THE PROBLEM:
Each entry should appear in the answer exactly as written.

[Extracted data entries]
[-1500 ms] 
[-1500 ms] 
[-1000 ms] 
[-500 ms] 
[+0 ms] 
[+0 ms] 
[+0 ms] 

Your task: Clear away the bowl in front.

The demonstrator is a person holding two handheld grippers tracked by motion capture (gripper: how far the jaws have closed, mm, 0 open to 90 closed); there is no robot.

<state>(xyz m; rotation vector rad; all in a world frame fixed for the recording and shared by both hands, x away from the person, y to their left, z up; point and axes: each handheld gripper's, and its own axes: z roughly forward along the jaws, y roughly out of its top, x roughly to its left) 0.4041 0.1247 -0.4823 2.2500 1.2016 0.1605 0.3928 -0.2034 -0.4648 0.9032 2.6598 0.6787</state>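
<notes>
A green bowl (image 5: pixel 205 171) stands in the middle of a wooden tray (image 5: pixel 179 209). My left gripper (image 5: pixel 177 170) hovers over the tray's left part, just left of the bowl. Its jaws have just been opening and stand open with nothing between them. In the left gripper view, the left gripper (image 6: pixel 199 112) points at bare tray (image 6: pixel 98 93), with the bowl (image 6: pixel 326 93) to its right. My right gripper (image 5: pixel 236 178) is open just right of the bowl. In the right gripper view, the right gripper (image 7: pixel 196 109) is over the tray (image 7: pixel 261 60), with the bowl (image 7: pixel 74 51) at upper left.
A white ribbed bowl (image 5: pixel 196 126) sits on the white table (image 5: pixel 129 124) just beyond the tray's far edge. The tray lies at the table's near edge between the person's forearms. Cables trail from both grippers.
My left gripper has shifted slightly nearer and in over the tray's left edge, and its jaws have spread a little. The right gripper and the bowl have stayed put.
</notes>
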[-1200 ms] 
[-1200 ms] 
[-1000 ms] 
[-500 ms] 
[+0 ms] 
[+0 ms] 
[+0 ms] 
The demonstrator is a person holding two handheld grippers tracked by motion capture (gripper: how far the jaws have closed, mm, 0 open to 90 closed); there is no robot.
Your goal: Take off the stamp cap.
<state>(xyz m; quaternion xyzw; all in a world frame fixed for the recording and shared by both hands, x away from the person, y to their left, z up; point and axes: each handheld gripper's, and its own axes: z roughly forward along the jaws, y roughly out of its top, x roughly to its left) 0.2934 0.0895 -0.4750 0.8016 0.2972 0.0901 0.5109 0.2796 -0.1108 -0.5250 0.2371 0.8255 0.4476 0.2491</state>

ANSWER SECTION:
[-1500 ms] 
[-1500 ms] 
[-1000 ms] 
[-500 ms] 
[+0 ms] 
[+0 ms] 
[+0 ms] 

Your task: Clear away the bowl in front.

The demonstrator is a person holding two handheld grippers tracked by motion capture (gripper: how far the jaws have closed, mm, 0 open to 90 closed); there is no robot.

<state>(xyz m; rotation vector rad; all in a world frame fixed for the recording and shared by both hands, x away from the person, y to their left, z up; point and axes: each handheld gripper's, and its own axes: z roughly forward along the jaws, y roughly out of its top, x roughly to its left) 0.4041 0.1247 -0.4823 2.2500 1.2016 0.1605 0.3928 -0.2034 -0.4648 0.9032 2.6598 0.6787</state>
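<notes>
A green bowl (image 5: pixel 205 171) stands in the middle of a wooden tray (image 5: pixel 179 209). My left gripper (image 5: pixel 177 170) hovers over the tray's left part, just left of the bowl. Its jaws have just been opening and stand open with nothing between them. In the left gripper view, the left gripper (image 6: pixel 199 112) points at bare tray (image 6: pixel 98 93), with the bowl (image 6: pixel 326 93) to its right. My right gripper (image 5: pixel 236 178) is open just right of the bowl. In the right gripper view, the right gripper (image 7: pixel 196 109) is over the tray (image 7: pixel 261 60), with the bowl (image 7: pixel 74 51) at upper left.
A white ribbed bowl (image 5: pixel 196 126) sits on the white table (image 5: pixel 129 124) just beyond the tray's far edge. The tray lies at the table's near edge between the person's forearms. Cables trail from both grippers.
My left gripper has shifted slightly nearer and in over the tray's left edge, and its jaws have spread a little. The right gripper and the bowl have stayed put.
</notes>
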[-1200 ms] 
[-1200 ms] 
[-1000 ms] 
[-500 ms] 
[+0 ms] 
[+0 ms] 
[+0 ms] 
The demonstrator is a person holding two handheld grippers tracked by motion capture (gripper: how far the jaws have closed, mm, 0 open to 90 closed); there is no robot.
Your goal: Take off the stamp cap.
<state>(xyz m; quaternion xyzw; all in a world frame fixed for the recording and shared by both hands, x away from the person, y to their left, z up; point and axes: each handheld gripper's, and its own axes: z roughly forward along the jaws, y roughly out of its top, x roughly to its left) 0.2934 0.0895 -0.4750 0.8016 0.2972 0.0901 0.5109 0.2796 -0.1108 -0.5250 0.2371 0.8255 0.4476 0.2491</state>

There's nothing left to add to the output.